Giuliani allies say the mayor tried months ago to get his wife to agree to a separation, but she would not discuss the subject. Still, his announcement, which surprised even his staff, brought to mind the many times this control freak has lost control in front of the cameras. In March, after an unarmed black man named Patrick Dorismond was shot to death by New York police, Giuliani smeared Dorismond by releasing his sealed juvenile-arrest records. When he blindsided his wife last week, it was just Rudy being Rudy. He said he was being "honest, direct and decent," but others thought he was being a heel. Giuliani strategists are clinging to the idea that marital discord can't hurt you in a race against a Clinton. But Rudy is running against the wronged woman, not the philandering man. And the pain in Hanover's eyes is not likely to be forgotten by some of the suburban women who until now supported Giuliani over Clinton.

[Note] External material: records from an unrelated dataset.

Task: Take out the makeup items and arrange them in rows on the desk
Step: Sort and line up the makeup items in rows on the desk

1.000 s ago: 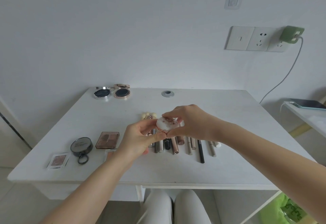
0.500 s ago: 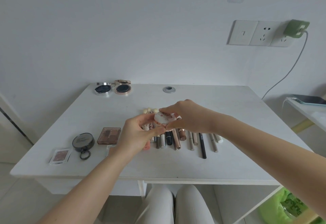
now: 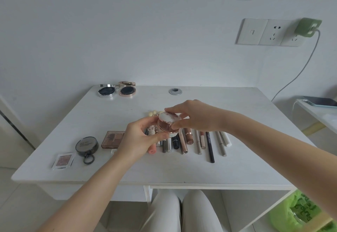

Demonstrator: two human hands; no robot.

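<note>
Fingers of both hands now tilt the round compact open.

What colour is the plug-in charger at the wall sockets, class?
Green; the charger shows best in the head view, the only view, at the upper right.

- Soft, even daylight fills the scene; its source is outside the view.
- The white tabletop and wall look bright and slightly bluish, without glare.
- Shadows are faint and diffuse.
- Wide-angle distortion bends the edges.
- Fine detail is slightly soft.
</note>
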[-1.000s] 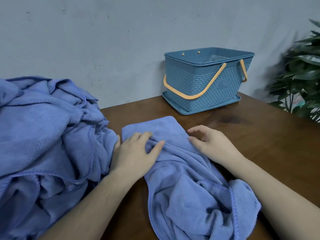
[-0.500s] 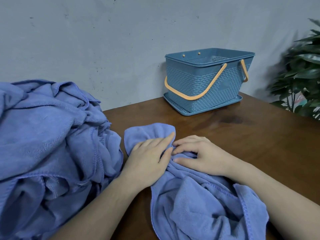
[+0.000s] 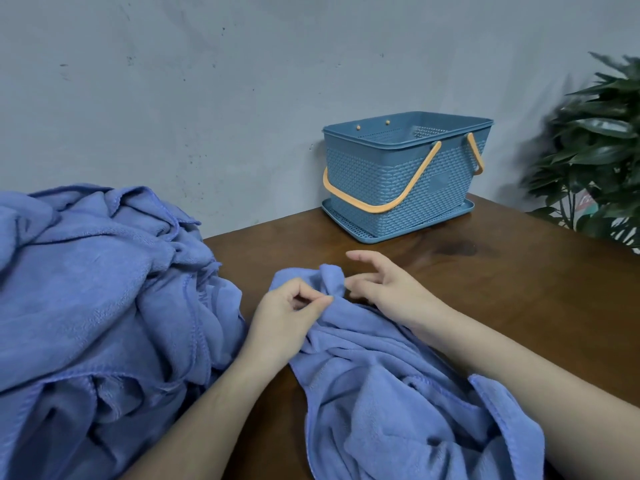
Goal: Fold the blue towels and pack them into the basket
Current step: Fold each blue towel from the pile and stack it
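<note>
My left hand (image 3: 284, 317) is now pinching the towel (image 3: 374, 375), no longer pressing flat; right hand (image 3: 384, 285) fingers are lifting, spread — gathering an edge to fold.

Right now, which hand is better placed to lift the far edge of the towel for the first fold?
The left hand: it already pinches the towel at its bunched far edge. The right hand hovers beside it, fingers spread.

A dark brown wooden table (image 3: 519, 306) is set against a pale grey-blue wall (image 3: 242, 81), which is marked with small dark specks and scuffs. A darker stain is seen in the wood grain. A green leafy plant (image 3: 602, 150) is placed beyond the table's right edge. The scene is evenly, softly lit.
</note>
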Motion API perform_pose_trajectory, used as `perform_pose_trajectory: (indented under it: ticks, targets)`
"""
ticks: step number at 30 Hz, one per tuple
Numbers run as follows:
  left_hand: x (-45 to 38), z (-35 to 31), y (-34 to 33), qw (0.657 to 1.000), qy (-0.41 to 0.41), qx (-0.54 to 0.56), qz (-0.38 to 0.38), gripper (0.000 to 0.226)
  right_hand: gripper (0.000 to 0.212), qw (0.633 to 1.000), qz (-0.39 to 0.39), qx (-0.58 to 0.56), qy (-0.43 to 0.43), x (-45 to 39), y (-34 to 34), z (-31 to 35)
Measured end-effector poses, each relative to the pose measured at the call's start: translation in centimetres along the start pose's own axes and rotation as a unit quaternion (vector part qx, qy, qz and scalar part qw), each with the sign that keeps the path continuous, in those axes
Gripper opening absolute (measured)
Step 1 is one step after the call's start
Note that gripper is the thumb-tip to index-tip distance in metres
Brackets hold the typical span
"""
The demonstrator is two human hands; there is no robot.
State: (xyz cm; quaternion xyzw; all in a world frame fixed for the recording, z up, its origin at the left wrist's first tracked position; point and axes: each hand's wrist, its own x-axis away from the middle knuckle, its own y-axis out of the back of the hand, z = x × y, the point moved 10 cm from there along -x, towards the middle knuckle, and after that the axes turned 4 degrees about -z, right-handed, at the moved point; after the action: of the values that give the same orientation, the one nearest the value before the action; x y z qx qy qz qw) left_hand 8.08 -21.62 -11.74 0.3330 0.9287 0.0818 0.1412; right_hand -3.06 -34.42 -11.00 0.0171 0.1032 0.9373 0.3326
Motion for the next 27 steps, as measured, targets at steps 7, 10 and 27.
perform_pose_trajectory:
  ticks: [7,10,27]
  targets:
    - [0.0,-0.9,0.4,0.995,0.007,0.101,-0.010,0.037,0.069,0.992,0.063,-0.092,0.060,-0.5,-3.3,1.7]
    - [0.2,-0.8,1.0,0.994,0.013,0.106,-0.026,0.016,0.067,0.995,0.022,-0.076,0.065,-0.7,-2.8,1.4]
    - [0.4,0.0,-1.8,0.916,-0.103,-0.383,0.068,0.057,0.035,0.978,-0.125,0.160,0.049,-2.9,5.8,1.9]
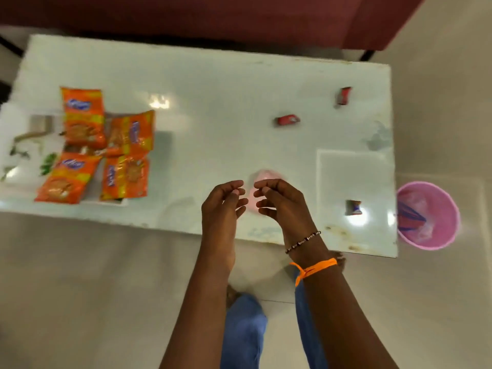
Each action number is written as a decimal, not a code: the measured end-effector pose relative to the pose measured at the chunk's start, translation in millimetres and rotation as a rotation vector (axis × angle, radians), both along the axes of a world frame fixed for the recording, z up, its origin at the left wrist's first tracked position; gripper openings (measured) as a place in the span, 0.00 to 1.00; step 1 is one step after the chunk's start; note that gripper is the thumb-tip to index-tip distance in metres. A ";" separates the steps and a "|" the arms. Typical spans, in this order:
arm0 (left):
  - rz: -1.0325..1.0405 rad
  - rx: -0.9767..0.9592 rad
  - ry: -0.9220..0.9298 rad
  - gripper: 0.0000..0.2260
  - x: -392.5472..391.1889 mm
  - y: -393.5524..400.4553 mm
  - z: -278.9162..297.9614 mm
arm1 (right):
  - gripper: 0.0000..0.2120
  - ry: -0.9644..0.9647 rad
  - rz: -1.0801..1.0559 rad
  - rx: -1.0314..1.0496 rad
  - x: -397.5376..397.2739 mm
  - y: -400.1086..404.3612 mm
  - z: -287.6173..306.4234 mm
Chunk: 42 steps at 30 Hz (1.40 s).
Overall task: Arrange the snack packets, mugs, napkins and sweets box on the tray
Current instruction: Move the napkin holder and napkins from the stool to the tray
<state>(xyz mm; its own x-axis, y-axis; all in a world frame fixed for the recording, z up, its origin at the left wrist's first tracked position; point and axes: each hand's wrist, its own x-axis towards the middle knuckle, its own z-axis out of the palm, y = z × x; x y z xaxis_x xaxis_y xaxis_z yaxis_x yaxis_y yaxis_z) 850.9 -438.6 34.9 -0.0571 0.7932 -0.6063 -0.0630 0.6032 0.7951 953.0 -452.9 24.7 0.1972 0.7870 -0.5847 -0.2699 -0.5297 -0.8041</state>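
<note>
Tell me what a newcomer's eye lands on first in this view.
First the two hands, left hand and right hand, fingers curled toward each other over a blurred pink object near the table's front edge; whether they hold it is unclear. Next the four orange snack packets clustered on the tray at the table's left end. Then the pink bin on the floor beside the table's right end.

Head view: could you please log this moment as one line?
left hand and right hand: around pink object | four snack packets: on tray
</note>
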 end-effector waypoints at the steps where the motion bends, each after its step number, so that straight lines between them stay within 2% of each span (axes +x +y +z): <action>1: 0.041 0.007 0.008 0.11 -27.3 0.0 1.5 | 0.09 0.005 0.038 0.005 -27.0 4.2 2.4; 10: 0.365 0.045 0.040 0.08 -210.0 26.4 16.3 | 0.10 0.012 0.289 0.065 -206.3 60.4 25.2; 14: 0.399 0.074 0.047 0.10 -270.4 59.9 15.8 | 0.09 0.030 0.325 0.081 -272.7 102.1 25.4; 19: 0.429 0.089 0.074 0.08 -333.4 111.7 11.4 | 0.11 0.057 0.343 0.078 -339.7 159.0 19.1; 29: 0.569 0.110 0.132 0.12 -475.4 175.2 -3.2 | 0.11 0.029 0.427 -0.007 -474.7 222.9 5.4; 31: 0.606 0.108 0.147 0.12 -505.5 185.3 -6.0 | 0.13 0.019 0.468 -0.008 -504.8 231.5 4.1; 35: 0.645 0.091 0.141 0.12 -563.1 204.0 -11.6 | 0.10 -0.027 0.544 0.021 -564.6 252.4 4.1; 42: 0.713 0.099 0.171 0.12 -677.7 243.9 -17.7 | 0.09 -0.094 0.534 -0.039 -675.0 298.6 -12.0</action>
<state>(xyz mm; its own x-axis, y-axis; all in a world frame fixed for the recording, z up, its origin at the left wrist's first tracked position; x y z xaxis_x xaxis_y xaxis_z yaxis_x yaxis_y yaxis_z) 173.2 -194.6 17.2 -0.6661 0.5788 -0.4705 -0.2830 0.3875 0.8774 277.9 -154.3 12.8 -0.1708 0.7701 -0.6147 0.1173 -0.6035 -0.7887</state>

"You know, I don't really care about politics right now," Giuliani said last week, and no one could blame him for that. But with its nominating convention just two weeks away, the state G.O.P. cares a great deal about politics. Republican leaders from Pataki on down were publicly supporting Giuliani while privately worrying about who would replace him. Some Republicans dream that Pataki might get into the race--the popular Governor would be the favorite against Hillary--but he has shut down such talk. That makes the odds-on favorite Representative Rick Lazio, the tousle-haired Long Islander who wanted to challenge Giuliani for the nomination until Pataki made him back off. If Giuliani steps aside, says the Pataki adviser, "it's gonna be Rick. All the other names are bulls___." Those names include Peter King, the voluble Congressman who last week was busy working up interest in his candidacy; and Ted Forstmann, a millionaire financier known for his $50 million voucher program to send poor children to private schools. Forstmann's appeal lies in the fact that he could pay his own way, but G.O.P. strategists insist money won't be a problem. "If you or I ran against Hillary Clinton, we'd raise $20 million in no time," says Kieran Mahoney, a consultant close to the G.O.P. leadership.
On Friday, Giuliani said he had fallen behind on his consultations with doctors, raising the possibility that he would cancel a California fund-raising trip. And press reports had the mayor arranging a secret meeting with Lazio--another ominous sign for Giuliani supporters. These days in New York, the Rudy Watch never stops.